Partililerin de ağırlıkla katıldığı toplantıda ilk söz alan Kırmızı ET Birliği Başkanı oldu.
Sonrasını sormayın, çünkü bir basın mensubu olarak ben de bilmiyorum.
Toplantının bu bölümü basına kapalı yapıldı.
Toplantıların basına kapalı olmasına bozulan, ego yapan, rahatsızlık duyan, gıcıklık olsun diye tepki gösteren bir basın mensubu değilim.
Gayet normal karşılarım bu tür durumları. Lakin STK’ların sorun anlatma, siyasi iradenin sorun dinleme adına son yıllarda gerçekleştirilmiş ciddi bir organizasyonda bilgi edinme hakkından mahrum kaldık ona yanıyorum.
Önemli mi, hem önemli hem değil.
Önemli, eğer sorunlar o dört duvar arasında kaybolup gidecekse, sözler buharlaşacaksa…
Önemsiz, siyasi irade sarf edilen her kelama sahip çıkıp, sorun, beklenti ve taleplerden oluşan ifadeleri akıl gözüyle görecekse.
Basın mensuplarının o toplantının detaylarına muktedir olamayışının önemi ve önemsiz kısmını da anladık.

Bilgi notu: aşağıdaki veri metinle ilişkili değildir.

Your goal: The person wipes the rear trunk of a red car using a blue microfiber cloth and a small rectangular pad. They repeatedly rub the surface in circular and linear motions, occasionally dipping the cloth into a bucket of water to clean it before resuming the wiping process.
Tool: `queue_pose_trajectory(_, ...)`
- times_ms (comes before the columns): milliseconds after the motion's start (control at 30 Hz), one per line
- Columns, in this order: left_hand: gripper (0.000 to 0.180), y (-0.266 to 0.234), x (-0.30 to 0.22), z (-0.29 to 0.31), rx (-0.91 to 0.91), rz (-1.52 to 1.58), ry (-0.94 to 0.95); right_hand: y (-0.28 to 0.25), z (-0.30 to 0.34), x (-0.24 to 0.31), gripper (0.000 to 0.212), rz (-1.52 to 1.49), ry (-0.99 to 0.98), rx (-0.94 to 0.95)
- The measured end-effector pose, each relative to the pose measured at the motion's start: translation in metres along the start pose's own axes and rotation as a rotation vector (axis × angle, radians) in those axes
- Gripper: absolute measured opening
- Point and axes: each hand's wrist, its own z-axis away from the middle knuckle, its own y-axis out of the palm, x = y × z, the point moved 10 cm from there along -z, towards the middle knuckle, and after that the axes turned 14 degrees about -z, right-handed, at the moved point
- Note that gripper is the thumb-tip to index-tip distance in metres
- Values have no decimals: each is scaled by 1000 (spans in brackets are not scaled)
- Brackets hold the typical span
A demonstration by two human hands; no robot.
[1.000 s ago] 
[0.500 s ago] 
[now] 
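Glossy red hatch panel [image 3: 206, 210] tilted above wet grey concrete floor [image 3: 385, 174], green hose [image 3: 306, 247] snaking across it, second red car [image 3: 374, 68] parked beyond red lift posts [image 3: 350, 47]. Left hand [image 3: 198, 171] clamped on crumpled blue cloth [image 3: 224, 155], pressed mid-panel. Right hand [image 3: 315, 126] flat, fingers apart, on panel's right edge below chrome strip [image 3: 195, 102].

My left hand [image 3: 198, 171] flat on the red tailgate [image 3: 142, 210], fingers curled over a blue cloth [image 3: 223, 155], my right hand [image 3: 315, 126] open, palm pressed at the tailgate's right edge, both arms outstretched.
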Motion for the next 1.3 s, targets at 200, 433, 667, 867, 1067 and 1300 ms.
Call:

AK PARTİ YOZGAT’I NASIL GÖRÜYOR?
O toplantıda bulunma imkanım olsaydı, gözle görünmeyen akıl gözüyle görünenleri ifade etmek isterdim.
Mesela;
Gözle görünen devasa, modern, göz doldurucu Şehir Hastanesinin bir türlü görünmeyen personel ve sistem açığını dile getirirdim,
Yozgat’ın tam ortasından geçen duble yolun, aslında göründüğü gibi bir duble yol olmadığını, çile yolu olduğunu ifade ederdim,
Mesela Karayolları Bölge Müdürlüğünün Yozgat’ı önemsemediğini, değer vermediğini söylerdim.
Yozgat’ta yerel yönetimlerin yeterince desteklenmediğinden bahsederdim.
Yozgat Belediyesinin ciddi iş yüküne karşılık Ankara’dan yeterli desteği almadığını belirtir, ivedilikle ciddi kaynaklar aktarılmasının önemine vurgu yapardım.
Yozgat’ın en önemli ihtiyaçlarından bir tanesi olan Süt Bölümünün Et Balık Kurumunda esrarengiz bir şekilde açılmamasının akıl gözüyle de görülmesini isterdim.
Yozgat’taki çatışmalı bürokrasi ve siyasete dikkat çekerdim.
Bir birine nispet yapan mahalle ahalisi misali yöneticiler yüzünden Yozgat’ta pek çok işin neticeye ulaşmadan kangren olduğu gerçeğine işaret eder, makam sahiplerinin millet adına o koltukta oturduğunu birilerinin hatırlatmasını isterdim.
Bozok Üniversitesi gibi bir kıymetli hazinenin, Yozgat’ın göz bebeği bir kurumun yeterli desteği almadığından bahsederdim.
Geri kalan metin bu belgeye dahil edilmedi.